=== PROBLEM TO SOLVE ===
Which lines run from the one with "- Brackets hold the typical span" through the end of the data? Retype them exactly, without pictures.

-.-.-

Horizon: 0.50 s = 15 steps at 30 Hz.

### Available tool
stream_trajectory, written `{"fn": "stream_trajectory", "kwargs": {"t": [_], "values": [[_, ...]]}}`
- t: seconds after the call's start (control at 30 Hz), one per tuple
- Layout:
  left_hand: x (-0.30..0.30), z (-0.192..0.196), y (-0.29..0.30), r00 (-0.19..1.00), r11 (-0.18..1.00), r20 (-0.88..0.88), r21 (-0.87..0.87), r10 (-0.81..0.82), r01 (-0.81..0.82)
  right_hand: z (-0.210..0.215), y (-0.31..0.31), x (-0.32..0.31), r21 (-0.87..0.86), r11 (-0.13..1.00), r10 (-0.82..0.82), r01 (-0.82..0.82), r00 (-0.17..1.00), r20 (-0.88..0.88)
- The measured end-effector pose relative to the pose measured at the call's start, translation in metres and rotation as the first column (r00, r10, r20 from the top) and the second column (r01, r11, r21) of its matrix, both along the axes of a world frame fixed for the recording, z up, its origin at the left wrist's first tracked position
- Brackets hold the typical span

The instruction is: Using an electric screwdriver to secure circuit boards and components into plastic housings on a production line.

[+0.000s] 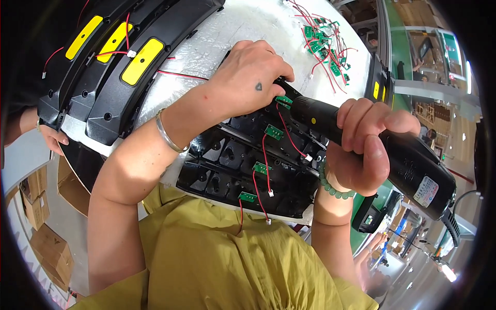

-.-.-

=== TASK RESPONSE ===
- Brackets hold the typical span

The instruction is: Using an electric screwdriver to secure circuit boards and components into plastic housings on a production line.

[+0.000s] 

No further output will be produced for this exercise.